What the task asks
When a line of the entries contains "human", please list that line.
════════
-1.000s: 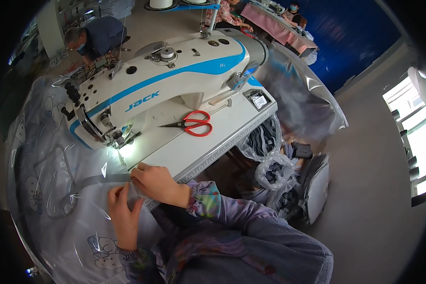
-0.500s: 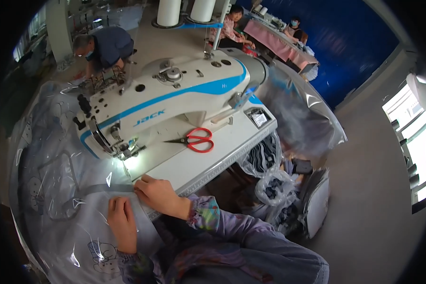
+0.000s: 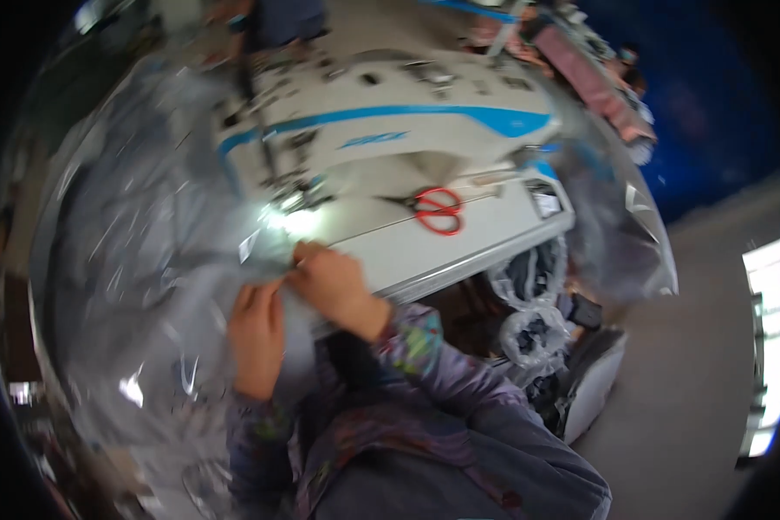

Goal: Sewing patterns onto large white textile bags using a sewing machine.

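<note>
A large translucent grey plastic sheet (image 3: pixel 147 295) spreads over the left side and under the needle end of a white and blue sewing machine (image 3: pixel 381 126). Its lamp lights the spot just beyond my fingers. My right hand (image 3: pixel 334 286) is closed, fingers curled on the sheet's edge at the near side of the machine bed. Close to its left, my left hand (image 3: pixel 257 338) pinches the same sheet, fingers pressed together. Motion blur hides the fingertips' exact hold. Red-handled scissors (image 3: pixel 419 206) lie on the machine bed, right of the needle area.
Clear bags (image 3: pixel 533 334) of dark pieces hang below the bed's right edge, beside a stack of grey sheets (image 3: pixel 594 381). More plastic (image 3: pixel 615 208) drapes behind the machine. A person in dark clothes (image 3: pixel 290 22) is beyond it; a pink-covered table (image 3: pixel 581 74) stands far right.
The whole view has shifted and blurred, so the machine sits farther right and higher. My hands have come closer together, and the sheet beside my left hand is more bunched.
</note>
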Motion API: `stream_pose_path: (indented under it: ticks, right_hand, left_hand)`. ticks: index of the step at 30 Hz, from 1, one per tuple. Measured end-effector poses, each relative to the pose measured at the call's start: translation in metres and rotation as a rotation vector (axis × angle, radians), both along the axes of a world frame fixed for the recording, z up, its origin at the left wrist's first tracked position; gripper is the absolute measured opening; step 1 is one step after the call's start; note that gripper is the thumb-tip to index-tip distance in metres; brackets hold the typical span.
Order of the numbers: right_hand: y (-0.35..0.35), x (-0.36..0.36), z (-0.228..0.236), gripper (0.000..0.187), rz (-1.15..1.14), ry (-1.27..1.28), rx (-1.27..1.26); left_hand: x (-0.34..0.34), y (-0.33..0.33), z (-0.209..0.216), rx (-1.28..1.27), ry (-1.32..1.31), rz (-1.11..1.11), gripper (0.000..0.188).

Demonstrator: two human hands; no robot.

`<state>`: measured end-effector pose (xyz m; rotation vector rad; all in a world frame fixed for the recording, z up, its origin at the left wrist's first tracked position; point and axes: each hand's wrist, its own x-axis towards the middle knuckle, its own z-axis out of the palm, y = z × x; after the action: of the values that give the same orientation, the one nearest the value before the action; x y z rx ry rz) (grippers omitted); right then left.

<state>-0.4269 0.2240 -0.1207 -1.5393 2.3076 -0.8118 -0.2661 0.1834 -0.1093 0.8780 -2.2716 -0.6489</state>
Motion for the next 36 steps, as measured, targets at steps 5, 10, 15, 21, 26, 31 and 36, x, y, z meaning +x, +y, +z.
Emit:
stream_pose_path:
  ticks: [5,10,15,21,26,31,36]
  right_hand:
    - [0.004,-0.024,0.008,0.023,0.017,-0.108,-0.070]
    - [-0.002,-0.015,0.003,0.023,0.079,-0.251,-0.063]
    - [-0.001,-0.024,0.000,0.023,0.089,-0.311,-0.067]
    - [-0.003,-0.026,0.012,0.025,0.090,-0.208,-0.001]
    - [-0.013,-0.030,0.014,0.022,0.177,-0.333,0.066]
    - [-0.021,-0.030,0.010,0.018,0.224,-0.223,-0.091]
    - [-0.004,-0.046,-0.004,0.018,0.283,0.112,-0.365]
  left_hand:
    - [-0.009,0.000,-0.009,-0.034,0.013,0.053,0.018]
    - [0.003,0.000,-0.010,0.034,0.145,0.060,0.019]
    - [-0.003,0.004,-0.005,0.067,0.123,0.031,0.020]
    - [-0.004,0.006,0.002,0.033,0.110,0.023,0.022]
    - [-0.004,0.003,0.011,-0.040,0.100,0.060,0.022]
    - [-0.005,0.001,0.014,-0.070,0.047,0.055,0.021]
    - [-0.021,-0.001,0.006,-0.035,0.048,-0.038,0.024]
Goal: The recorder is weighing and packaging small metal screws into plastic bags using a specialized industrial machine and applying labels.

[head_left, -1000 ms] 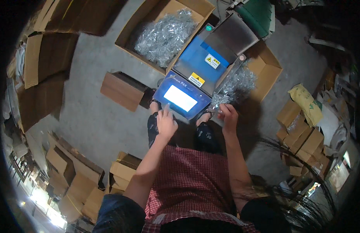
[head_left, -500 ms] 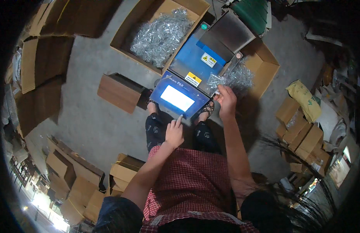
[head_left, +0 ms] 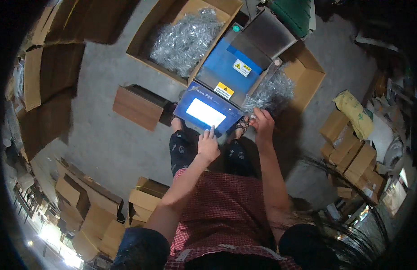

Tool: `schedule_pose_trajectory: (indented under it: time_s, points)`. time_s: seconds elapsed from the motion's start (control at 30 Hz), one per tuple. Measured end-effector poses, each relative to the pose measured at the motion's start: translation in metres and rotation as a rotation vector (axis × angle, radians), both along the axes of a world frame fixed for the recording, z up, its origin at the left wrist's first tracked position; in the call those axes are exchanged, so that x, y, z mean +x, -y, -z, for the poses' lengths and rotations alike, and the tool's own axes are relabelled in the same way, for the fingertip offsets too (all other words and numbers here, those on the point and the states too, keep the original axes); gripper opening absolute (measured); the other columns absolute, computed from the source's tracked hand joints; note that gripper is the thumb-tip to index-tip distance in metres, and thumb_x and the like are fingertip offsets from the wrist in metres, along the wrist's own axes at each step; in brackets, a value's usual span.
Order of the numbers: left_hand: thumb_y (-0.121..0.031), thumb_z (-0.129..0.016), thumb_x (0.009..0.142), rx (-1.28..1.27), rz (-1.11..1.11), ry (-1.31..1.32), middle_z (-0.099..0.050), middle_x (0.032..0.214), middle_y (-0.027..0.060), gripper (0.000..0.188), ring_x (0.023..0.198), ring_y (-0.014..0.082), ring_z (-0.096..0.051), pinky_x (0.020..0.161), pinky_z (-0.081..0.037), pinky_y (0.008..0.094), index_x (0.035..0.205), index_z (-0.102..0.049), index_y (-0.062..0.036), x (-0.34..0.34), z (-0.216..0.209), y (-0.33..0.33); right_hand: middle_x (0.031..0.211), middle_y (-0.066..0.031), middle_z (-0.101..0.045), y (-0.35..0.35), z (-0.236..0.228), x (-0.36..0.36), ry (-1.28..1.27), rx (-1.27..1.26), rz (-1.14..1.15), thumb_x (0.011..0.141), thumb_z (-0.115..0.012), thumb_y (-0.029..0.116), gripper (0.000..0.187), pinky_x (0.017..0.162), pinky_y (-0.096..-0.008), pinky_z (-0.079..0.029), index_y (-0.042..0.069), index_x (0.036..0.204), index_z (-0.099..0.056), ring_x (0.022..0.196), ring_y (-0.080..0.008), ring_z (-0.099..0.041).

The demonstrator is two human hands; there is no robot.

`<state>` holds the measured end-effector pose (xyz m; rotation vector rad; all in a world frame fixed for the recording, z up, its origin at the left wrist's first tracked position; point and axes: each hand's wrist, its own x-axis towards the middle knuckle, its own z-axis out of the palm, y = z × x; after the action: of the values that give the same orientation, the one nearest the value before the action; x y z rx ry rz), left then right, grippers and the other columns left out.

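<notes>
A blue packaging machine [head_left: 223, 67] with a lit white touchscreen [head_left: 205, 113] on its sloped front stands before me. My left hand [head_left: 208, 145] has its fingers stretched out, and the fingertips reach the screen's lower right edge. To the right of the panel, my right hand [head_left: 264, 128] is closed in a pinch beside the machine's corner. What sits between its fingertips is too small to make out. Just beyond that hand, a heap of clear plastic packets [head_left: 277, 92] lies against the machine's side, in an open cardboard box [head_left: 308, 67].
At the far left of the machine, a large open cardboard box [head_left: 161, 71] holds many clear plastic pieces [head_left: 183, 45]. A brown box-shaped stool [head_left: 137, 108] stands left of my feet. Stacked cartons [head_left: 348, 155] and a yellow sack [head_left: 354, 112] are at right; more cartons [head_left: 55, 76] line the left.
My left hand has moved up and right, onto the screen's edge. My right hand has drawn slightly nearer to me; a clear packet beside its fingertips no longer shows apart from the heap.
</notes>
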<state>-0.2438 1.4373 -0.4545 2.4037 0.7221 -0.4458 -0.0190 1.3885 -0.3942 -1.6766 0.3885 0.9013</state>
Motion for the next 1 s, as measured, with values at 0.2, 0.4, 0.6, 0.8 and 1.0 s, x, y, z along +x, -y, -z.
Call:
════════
Result of the task
Demonstrator: two human hands; no robot.
The demonstrator is two human hands; there is no robot.

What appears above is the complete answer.